> [EXERCISE DETAILS]:
Take the material below and reproduce, word for word, only the lines from the line with "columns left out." through the line with "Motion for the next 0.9".

> [EXERCISE DATA]:
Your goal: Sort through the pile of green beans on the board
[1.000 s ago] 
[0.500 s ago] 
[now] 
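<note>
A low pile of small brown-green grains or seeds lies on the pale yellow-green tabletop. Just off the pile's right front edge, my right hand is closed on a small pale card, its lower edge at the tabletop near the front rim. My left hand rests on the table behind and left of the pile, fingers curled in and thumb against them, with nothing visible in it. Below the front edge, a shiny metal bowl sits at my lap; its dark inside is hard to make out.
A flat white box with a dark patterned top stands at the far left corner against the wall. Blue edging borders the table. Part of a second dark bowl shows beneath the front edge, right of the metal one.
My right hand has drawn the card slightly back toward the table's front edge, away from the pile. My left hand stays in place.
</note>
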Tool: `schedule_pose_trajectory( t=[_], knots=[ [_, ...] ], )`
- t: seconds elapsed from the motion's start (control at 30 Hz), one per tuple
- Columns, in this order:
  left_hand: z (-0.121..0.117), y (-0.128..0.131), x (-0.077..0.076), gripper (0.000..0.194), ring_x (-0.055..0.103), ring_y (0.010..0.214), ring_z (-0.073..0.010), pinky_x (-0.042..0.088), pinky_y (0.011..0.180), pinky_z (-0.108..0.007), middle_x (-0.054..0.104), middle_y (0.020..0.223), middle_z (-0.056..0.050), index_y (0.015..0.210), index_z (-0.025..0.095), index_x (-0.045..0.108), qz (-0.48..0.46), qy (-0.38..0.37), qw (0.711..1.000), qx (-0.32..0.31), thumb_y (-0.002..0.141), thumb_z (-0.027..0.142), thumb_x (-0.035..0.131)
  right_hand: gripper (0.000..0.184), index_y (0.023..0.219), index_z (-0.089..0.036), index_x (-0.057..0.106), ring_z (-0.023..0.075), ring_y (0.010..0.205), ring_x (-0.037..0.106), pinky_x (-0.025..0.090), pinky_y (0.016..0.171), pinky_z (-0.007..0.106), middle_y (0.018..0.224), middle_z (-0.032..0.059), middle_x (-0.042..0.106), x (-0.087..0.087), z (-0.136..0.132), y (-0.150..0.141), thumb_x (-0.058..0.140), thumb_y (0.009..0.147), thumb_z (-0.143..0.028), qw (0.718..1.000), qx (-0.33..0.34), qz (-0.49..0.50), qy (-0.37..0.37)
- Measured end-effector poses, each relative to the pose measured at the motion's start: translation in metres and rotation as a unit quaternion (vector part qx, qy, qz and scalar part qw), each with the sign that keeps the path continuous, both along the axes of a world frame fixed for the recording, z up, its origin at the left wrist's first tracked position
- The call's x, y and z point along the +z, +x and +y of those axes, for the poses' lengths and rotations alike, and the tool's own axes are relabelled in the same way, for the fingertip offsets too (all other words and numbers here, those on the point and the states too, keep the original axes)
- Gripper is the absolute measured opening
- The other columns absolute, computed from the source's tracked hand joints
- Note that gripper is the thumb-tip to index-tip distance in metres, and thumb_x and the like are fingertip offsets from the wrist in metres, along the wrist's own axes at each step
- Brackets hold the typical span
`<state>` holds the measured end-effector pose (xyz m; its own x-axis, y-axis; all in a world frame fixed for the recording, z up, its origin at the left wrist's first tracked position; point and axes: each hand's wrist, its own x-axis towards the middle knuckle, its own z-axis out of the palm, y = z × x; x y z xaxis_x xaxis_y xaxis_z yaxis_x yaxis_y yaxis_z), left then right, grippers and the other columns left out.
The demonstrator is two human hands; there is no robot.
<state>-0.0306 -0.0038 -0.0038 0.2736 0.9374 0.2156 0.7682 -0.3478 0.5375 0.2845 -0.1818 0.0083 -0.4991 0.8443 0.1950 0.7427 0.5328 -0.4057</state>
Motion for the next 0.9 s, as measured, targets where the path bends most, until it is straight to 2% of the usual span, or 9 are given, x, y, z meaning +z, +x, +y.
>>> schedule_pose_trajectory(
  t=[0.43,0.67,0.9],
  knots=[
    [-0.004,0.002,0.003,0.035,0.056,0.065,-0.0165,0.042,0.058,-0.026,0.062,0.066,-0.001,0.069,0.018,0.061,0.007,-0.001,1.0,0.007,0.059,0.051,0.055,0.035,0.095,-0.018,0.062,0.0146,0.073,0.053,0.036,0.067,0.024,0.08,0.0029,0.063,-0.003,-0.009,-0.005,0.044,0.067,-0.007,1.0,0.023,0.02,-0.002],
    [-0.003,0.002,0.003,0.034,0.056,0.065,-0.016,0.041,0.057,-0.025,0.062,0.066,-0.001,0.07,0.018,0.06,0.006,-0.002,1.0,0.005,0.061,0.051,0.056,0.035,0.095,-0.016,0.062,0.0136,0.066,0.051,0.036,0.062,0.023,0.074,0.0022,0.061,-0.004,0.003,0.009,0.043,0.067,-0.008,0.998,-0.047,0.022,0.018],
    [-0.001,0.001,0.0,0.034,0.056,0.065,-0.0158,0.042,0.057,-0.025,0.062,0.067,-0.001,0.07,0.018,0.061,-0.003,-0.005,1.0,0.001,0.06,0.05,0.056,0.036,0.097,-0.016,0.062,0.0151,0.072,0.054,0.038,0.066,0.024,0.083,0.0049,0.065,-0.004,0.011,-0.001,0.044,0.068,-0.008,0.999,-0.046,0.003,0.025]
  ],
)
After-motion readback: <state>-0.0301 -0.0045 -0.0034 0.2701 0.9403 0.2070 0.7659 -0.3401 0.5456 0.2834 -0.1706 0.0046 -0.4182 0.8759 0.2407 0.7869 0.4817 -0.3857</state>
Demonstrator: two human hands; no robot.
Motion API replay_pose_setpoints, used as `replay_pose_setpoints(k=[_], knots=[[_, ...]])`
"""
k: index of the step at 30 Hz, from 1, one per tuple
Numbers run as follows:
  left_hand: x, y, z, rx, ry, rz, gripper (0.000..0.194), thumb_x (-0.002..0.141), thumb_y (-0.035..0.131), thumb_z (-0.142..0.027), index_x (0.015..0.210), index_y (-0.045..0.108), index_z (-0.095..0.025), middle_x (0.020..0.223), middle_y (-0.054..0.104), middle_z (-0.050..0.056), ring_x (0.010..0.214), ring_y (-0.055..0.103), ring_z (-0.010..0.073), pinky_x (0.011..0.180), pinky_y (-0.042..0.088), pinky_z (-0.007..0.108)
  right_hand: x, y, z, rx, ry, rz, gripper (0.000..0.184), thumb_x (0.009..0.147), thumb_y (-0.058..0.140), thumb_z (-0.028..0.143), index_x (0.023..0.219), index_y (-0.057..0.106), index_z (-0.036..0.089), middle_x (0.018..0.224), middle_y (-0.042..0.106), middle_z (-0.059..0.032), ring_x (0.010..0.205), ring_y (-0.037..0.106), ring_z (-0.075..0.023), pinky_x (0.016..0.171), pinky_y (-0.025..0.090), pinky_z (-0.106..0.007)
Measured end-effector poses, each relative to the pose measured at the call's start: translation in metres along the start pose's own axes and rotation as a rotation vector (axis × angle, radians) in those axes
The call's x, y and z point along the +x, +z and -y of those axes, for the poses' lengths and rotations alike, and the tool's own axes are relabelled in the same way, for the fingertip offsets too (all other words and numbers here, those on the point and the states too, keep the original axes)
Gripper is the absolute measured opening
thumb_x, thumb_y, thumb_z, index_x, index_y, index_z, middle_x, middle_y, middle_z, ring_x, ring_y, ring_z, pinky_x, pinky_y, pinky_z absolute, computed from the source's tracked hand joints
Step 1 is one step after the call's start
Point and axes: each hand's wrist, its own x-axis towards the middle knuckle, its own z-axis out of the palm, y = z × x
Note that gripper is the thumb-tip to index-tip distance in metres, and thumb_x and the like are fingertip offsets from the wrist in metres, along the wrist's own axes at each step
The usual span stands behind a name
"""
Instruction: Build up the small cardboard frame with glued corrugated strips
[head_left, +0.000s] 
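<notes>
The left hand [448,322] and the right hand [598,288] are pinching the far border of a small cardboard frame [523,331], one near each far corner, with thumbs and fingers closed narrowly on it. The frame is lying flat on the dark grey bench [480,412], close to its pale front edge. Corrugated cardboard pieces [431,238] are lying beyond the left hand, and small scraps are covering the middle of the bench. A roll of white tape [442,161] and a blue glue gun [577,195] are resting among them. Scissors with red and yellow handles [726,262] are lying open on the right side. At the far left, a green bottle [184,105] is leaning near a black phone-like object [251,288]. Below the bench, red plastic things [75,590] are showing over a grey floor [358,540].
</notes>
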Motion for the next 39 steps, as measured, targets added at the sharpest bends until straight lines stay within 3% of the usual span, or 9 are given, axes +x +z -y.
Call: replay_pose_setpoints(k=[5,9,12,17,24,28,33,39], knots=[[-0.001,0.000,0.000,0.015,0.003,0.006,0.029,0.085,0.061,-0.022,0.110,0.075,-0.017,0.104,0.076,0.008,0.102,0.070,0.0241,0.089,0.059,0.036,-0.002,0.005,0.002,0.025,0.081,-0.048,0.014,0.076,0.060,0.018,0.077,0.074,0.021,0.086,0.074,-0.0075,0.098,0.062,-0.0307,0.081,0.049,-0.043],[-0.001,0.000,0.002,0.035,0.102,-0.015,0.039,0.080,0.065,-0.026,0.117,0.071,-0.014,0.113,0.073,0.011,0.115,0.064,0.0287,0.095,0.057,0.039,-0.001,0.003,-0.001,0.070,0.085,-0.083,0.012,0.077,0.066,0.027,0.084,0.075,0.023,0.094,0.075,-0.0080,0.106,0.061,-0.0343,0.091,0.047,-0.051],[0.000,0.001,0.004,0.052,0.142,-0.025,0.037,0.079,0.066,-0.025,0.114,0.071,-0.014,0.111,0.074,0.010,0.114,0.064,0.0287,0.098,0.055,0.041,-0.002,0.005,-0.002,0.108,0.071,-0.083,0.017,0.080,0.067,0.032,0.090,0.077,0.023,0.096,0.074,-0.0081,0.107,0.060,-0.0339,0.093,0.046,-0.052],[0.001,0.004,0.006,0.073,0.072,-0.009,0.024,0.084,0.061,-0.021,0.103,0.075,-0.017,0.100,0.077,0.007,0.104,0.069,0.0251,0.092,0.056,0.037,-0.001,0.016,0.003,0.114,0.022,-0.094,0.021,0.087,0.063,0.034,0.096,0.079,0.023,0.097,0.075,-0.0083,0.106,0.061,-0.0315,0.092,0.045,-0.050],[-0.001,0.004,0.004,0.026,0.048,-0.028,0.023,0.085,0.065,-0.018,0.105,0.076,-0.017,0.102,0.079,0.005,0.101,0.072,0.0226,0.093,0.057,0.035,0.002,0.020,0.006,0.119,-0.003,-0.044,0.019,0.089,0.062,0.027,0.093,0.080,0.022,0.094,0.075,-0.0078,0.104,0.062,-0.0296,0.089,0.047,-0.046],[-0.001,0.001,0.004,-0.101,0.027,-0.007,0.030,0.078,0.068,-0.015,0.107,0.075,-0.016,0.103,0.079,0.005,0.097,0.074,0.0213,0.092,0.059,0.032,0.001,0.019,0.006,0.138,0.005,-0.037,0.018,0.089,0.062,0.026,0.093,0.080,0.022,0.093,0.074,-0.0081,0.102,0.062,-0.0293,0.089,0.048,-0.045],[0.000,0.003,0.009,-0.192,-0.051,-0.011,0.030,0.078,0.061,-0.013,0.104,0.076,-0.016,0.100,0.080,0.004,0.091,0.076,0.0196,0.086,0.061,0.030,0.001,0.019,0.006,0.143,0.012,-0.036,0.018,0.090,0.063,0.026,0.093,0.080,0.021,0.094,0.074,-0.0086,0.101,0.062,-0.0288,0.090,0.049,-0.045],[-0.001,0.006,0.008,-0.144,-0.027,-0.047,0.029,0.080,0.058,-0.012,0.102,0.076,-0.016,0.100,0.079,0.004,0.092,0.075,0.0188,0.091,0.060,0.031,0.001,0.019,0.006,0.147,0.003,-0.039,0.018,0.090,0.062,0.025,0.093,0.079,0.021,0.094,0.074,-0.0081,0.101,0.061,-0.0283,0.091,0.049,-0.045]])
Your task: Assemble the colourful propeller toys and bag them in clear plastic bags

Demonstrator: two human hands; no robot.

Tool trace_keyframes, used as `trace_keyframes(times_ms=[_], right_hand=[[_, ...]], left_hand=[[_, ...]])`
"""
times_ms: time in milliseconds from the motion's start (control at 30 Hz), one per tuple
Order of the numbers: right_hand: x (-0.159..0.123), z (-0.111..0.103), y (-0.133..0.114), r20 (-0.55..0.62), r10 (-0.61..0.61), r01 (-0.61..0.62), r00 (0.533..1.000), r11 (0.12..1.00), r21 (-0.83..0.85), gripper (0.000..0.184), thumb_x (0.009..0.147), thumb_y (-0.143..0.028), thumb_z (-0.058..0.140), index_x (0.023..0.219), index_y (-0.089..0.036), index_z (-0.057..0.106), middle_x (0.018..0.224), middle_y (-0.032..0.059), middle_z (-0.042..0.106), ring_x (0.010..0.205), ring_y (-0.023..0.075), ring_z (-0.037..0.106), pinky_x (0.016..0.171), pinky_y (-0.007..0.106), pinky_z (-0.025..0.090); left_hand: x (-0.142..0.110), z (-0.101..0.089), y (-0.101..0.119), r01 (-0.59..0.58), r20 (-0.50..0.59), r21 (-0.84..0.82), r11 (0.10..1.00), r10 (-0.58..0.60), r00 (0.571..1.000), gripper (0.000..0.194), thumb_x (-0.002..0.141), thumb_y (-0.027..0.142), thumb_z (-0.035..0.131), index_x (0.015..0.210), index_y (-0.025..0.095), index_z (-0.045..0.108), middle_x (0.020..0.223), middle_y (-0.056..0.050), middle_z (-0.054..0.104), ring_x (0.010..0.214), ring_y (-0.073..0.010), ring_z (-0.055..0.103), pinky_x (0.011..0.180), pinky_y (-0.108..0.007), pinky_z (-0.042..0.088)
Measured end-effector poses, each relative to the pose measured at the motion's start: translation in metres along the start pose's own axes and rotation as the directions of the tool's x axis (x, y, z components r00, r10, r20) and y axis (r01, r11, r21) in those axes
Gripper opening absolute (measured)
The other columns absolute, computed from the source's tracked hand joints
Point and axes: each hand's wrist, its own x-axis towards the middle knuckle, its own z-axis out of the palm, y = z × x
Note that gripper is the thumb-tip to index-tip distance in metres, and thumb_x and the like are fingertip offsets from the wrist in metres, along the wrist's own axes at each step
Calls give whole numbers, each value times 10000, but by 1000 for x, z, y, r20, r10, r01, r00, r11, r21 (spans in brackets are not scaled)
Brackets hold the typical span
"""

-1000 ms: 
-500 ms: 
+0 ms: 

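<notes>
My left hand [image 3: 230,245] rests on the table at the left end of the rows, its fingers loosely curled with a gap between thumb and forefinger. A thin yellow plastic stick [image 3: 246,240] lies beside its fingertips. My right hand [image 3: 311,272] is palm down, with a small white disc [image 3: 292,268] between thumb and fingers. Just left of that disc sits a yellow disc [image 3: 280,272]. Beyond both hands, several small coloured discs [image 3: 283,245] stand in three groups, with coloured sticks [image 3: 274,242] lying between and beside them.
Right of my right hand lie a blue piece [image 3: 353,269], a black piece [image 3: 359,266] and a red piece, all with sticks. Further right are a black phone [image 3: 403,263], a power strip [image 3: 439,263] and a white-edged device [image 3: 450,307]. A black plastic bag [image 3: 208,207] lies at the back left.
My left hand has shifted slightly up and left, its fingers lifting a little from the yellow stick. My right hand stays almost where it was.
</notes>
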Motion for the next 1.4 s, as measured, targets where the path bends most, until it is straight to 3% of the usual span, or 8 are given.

> [EXERCISE SOLUTION]:
`<state>` holds the measured end-effector pose (xyz m; its own x-axis, y-axis; all in a world frame fixed for the recording, z up, its origin at the left wrist's first tracked position; point and axes: each hand's wrist, its own x-axis towards the middle knuckle, its own z-axis out of the palm, y = z × x; x y z xaxis_x xaxis_y xaxis_z yaxis_x yaxis_y yaxis_z), left then right, grippers and the other columns left out.
The demonstrator is two human hands; there is no robot.
<state>-0.0306 -0.0038 -0.0038 0.2736 0.9374 0.2156 0.7682 -0.3478 0.5375 0.2845 -0.1818 0.0083 -0.4991 0.8443 0.1950 0.7427 0.5328 -0.4057</state>
Motion for the next 0.9 s, as measured, targets where the path bends most, until it is straight to 2% of the usual span, or 9 are given, x, y, z meaning +z, +x, +y.

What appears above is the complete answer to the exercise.